*Exercise*: Nothing but text lines should be duplicated: start with the first line of the listing below and stop after the line holding "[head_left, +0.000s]", omitting pictures.

*The data*:
* * *

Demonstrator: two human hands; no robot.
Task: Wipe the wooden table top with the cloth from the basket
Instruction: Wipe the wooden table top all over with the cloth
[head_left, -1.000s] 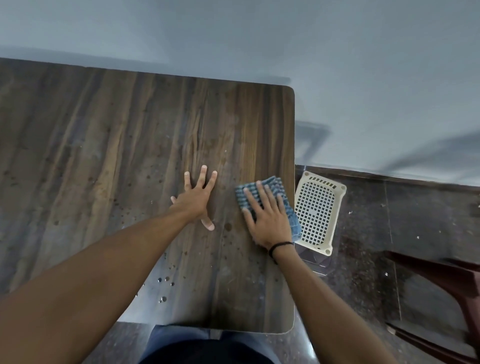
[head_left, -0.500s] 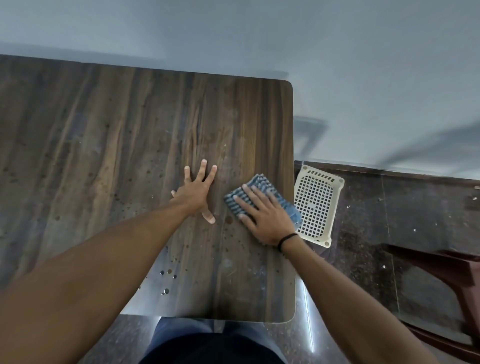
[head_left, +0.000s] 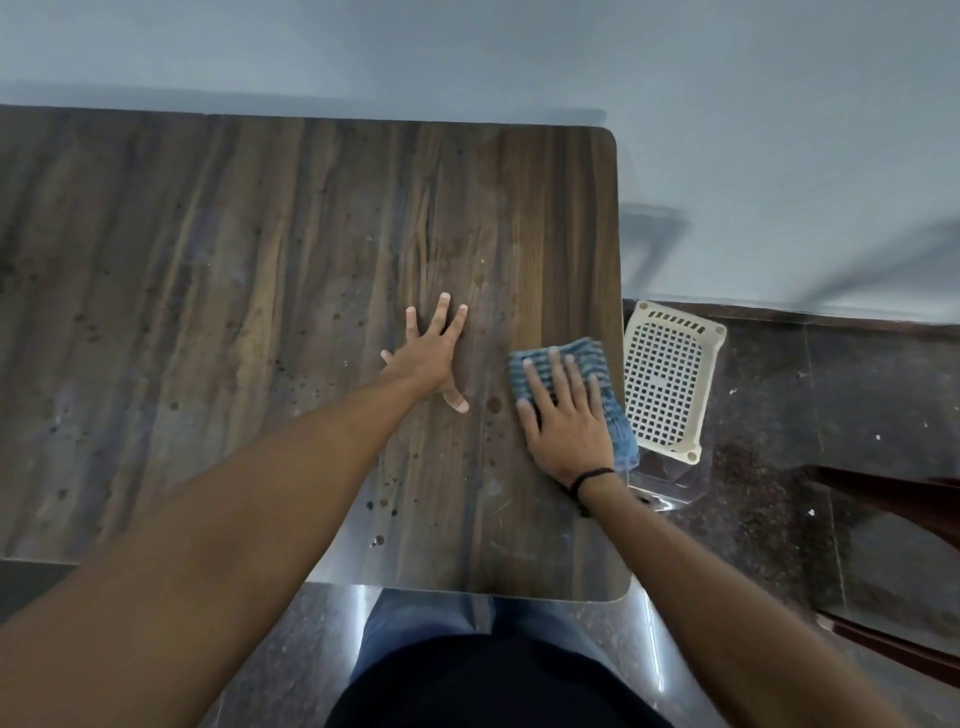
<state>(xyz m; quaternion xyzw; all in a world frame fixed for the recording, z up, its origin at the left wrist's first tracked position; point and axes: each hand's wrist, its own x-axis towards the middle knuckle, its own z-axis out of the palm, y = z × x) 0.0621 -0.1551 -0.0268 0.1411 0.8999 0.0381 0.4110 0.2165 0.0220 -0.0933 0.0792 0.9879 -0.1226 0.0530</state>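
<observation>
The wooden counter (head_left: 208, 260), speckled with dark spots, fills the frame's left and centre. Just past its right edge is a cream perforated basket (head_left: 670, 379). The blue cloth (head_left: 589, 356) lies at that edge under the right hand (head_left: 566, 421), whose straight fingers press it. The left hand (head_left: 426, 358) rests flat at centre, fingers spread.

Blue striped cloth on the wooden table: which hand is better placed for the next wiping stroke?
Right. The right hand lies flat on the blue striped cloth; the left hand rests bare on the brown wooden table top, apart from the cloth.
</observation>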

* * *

*Problem solution*:
Demonstrator: two human hands; no robot.
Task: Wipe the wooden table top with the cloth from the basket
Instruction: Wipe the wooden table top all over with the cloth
[head_left, -1.000s] 
[head_left, -0.500s] 
[head_left, +0.000s] 

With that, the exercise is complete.